Surprise! Syria seems to have no cease-fire intentions

From Al Arabiya:
Global leaders on Tuesday accused Syria of failing to begin implementing a ceasefire deal as regime forces pounded protest hubs on the deadline day, with 28 civilians among more than 50 people killed.

The U.N. Security Council called on President Bashar al-Assad to keep a Thursday deadline for a complete ceasefire in the Syria conflict, after his forces and heavy weapons did not pull back from key cities in the crackdown.

Syria said it was abiding by the deal, but U.N.-Arab League envoy Kofi Annan accused it of pulling troops from some areas and moving them elsewhere.

Annan insisted the deal was not in tatters, however.

“The plan has not been implemented according to the schedule that we laid out... but it does not mean that it cannot be implemented.”

In a letter to the Security Council, he said “the days before April 10 could have been an opportunity for the government of Syria to send a powerful political signal of peace. In the last five days it has become clear that such a signal has yet to be issued.”

Annan said Damascus should have taken steps “to cease troop movements towards population centers, to cease all use of heavy weapons in such centers, and to begin pullback of military concentrations in and around population centers.”

This had not happened, Annan said.

Fifty-two people, including 28 civilians, were killed on Tuesday, the Syrian Observatory for Human Rights said.
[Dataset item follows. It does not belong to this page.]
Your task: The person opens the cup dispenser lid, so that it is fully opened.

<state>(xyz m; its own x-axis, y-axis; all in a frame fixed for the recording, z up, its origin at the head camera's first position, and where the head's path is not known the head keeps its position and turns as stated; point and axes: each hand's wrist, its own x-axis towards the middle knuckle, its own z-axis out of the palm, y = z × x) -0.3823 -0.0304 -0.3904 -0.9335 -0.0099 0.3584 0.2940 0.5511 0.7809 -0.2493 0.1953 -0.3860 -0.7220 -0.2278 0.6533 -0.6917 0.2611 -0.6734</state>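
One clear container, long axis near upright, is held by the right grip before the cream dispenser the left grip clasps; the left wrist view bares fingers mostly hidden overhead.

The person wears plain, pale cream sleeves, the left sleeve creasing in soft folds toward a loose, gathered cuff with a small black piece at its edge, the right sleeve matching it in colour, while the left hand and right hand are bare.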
They included 19 members of the security forces and five rebels, bringing the toll since the weekend to at least 337.
But Annan still thinks that Syria might come around.
U.N.-Arab League envoy Kofi Annan said the situation in Syria should be “much improved” by a Thursday deadline if both sides in the conflict respect his peace plan.

Annan, speaking at a news conference in Tehran on Wednesday, said: “If everyone respects [it], I think by six o’clock in the morning on Thursday the 12th, we a should see a much improved situation on the ground.”
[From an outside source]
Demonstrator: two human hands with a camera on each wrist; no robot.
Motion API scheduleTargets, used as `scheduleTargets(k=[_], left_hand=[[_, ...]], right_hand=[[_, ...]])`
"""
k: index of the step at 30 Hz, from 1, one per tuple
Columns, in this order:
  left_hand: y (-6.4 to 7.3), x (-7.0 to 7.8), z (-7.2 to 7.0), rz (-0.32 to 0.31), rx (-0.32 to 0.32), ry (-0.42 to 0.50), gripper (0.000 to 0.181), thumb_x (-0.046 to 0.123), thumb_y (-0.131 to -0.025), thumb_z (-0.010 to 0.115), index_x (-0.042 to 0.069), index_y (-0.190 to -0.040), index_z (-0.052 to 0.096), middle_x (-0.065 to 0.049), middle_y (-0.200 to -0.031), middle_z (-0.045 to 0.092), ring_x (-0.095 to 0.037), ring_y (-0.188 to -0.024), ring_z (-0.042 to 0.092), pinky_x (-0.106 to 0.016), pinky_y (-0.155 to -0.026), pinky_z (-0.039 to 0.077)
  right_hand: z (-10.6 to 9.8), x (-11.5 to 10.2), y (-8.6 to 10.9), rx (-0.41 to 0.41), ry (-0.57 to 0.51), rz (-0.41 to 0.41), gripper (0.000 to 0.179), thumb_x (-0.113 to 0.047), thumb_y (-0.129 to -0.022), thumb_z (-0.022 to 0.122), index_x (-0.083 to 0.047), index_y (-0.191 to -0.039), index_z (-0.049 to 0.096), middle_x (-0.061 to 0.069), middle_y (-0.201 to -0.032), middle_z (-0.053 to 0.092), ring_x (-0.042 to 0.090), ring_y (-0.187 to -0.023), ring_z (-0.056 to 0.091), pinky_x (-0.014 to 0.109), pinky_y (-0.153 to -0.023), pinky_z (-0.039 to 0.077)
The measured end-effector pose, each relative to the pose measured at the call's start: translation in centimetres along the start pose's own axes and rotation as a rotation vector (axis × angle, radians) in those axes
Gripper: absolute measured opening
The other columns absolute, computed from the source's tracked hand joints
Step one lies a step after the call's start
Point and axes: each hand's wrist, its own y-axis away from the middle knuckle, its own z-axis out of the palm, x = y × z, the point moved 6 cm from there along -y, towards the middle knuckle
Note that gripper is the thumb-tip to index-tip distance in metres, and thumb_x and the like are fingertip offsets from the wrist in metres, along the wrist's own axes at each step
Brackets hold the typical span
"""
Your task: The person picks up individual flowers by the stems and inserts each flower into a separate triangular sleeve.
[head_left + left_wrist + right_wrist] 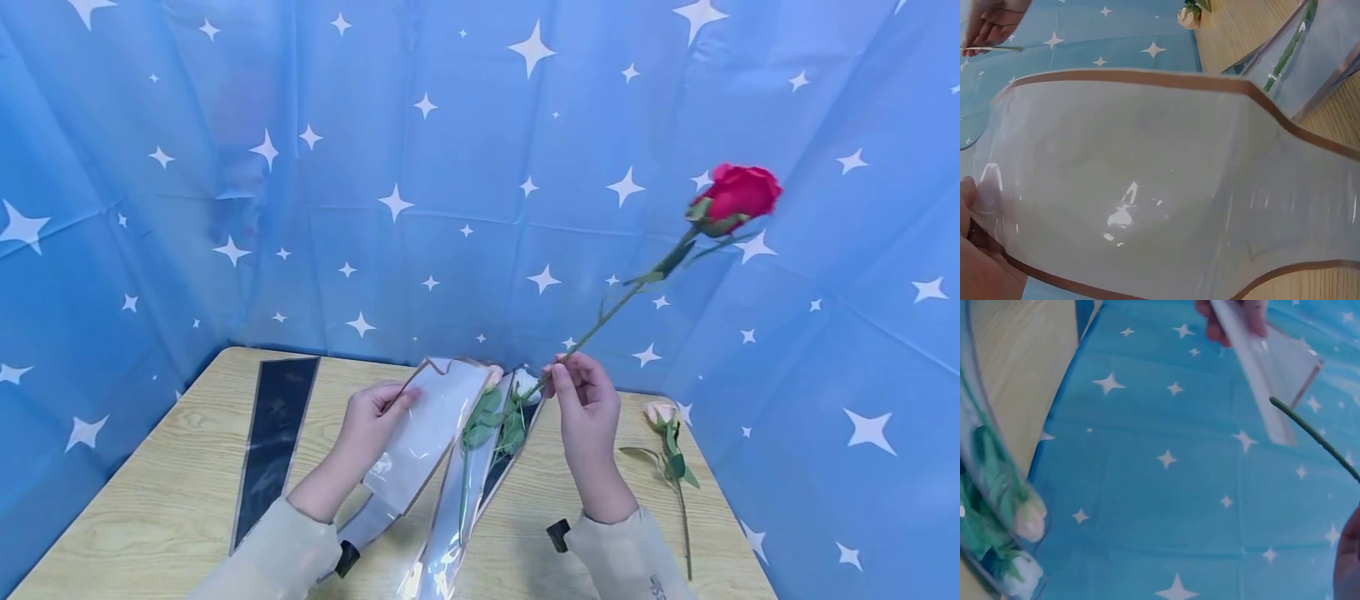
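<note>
Head view: fingers (567, 392) pinch rose (677, 258), sleeve lettering (657, 588) unreadable.

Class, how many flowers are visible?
4: red rose in the right hand; pink rose and white rose among wrappers; pale rose on the table, right. Others may be hidden.

The person wears long sleeves in a pale, creamy off-white. The left sleeve (281, 546) is loose, softly creased, and ends at the wrist; the right sleeve (633, 558) matches it in colour and cut. Low on the right one runs a small line of dark marking (657, 588), too small to read. A stubby black block (348, 559) juts from the inner side of the left cuff, and a similar black piece (558, 535), squarish and angular, sticks out beside the right cuff. The left grip (378, 412) and right grip (591, 408) are bare hands.
</note>
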Motion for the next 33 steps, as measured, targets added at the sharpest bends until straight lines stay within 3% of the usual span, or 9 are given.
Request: scheduleTargets(k=[4,13,20,22,24,29,33], left_hand=[[0.2,0.3,0.4,0.048,-0.013,-0.005,0.013,0.017,-0.087,0.068,0.007,-0.086,0.075,-0.009,-0.084,0.072,-0.007,-0.064,0.053,-0.022,-0.055,0.045],[0.7,0.5,1.2,0.038,-0.038,-0.017,0.010,0.014,-0.086,0.069,0.007,-0.089,0.075,-0.008,-0.088,0.073,-0.006,-0.073,0.059,-0.022,-0.061,0.049],[1.6,4.4,0.8,0.094,-0.066,-0.044,0.008,0.005,-0.085,0.068,0.000,-0.085,0.073,-0.011,-0.076,0.069,-0.006,-0.065,0.050,-0.022,-0.057,0.043],[1.7,4.8,0.8,0.099,-0.073,-0.046,0.008,0.005,-0.085,0.068,-0.001,-0.083,0.073,-0.009,-0.072,0.066,-0.005,-0.062,0.046,-0.022,-0.055,0.040],[1.7,4.7,0.8,0.092,-0.075,-0.047,0.008,0.005,-0.085,0.068,-0.001,-0.081,0.073,-0.008,-0.070,0.064,-0.005,-0.061,0.044,-0.021,-0.054,0.039],[1.5,2.6,1.6,0.066,-0.064,-0.046,0.009,0.009,-0.084,0.069,0.004,-0.078,0.073,-0.005,-0.068,0.062,-0.006,-0.060,0.043,-0.021,-0.053,0.037],[1.4,1.4,2.0,0.064,-0.063,0.022,0.021,0.016,-0.084,0.070,0.006,-0.067,0.067,0.001,-0.059,0.049,-0.005,-0.055,0.038,-0.020,-0.049,0.032]], right_hand=[[0.4,-0.8,-0.6,0.037,-0.082,-0.019,0.017,-0.001,-0.095,0.051,0.012,-0.105,0.053,0.003,-0.093,0.065,0.015,-0.072,0.059,0.024,-0.064,0.050],[1.5,-2.4,-1.9,0.147,-0.330,-0.056,0.011,0.001,-0.095,0.050,0.005,-0.104,0.055,0.009,-0.091,0.062,0.022,-0.085,0.061,0.028,-0.068,0.051],[2.0,-2.2,-1.9,0.189,-0.343,-0.036,0.009,-0.001,-0.096,0.050,0.001,-0.102,0.056,0.007,-0.090,0.062,0.019,-0.084,0.061,0.029,-0.068,0.051],[2.1,-2.0,-1.9,0.196,-0.333,-0.027,0.009,-0.002,-0.096,0.051,-0.001,-0.102,0.057,0.007,-0.090,0.062,0.019,-0.084,0.061,0.029,-0.068,0.051],[2.2,-1.9,-1.9,0.195,-0.331,-0.020,0.008,-0.003,-0.096,0.052,-0.002,-0.102,0.057,0.007,-0.091,0.062,0.019,-0.084,0.061,0.029,-0.069,0.050],[2.8,-1.3,-1.7,0.159,-0.326,0.004,0.008,0.000,-0.095,0.052,-0.001,-0.101,0.057,0.005,-0.090,0.063,0.017,-0.084,0.061,0.026,-0.069,0.051],[3.1,-0.8,-1.3,0.124,-0.263,0.037,0.007,-0.002,-0.094,0.054,0.002,-0.100,0.057,0.005,-0.090,0.064,0.015,-0.081,0.062,0.024,-0.069,0.052]])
He also said the government in Damascus had given “further clarifications” on how it would implement its side of the plan.
Meanwhile, for the second time this week, Syria fired across the border towards a Turkish refugee camp:
Shots fired by Syrian forces early Wednesday hit a Syrian refugee camp just across the border with Turkey, Turkish media reported.

News channel CNN-Turk showed images of automatic rifle fire towards Turkish territory from a border surveillance building flying the Syrian flag near Kilis in southeastern Turkey.

Several television stations reported that troops had fired at Syrians trying to cross no man’s land on the frontier to seek refuge in Turkey from the violence rocking Syria.

Bullets hit a nearby camp of prefabricated buildings without wounding anyone but causing panic among the refugee population.

On Monday, shooting from the Syrian side of the border wounded four Syrians and two Turks on Turkish soil.

“It was a very clear violation of the border,” Prime Minister Recep Tayyip Erdogan told reporters in Beijing. “Obviously we will take the necessary measures,” he was quoted as saying by the Turkish news agency Anatolia.

Turkey, a one-time ally of the Syrian regime but now one of its strongest critics, is home to around 25,000 Syrians in several camps set up in three provinces.
Meanwhile, a columnist in Now Lebanon compares the daily death tolls from Syria today with the total of Deir Yassin 64 years ago. Yet instead of noting that this must mean that Syria is hundreds of times worse than Israel by any measure, he merely says that Syrians are "emulating" Zionists, who by definition must be the standard-bearers for killing Arabs. This is even though the number of Arabs killed by Israel since 1948 is infinitesimal compared to the numbers killed by other Arabs. Even the number of Palestinian Arabs killed by Israel since 1948, total, is far less than the number of PalArabs killed by Arabs in that same time period.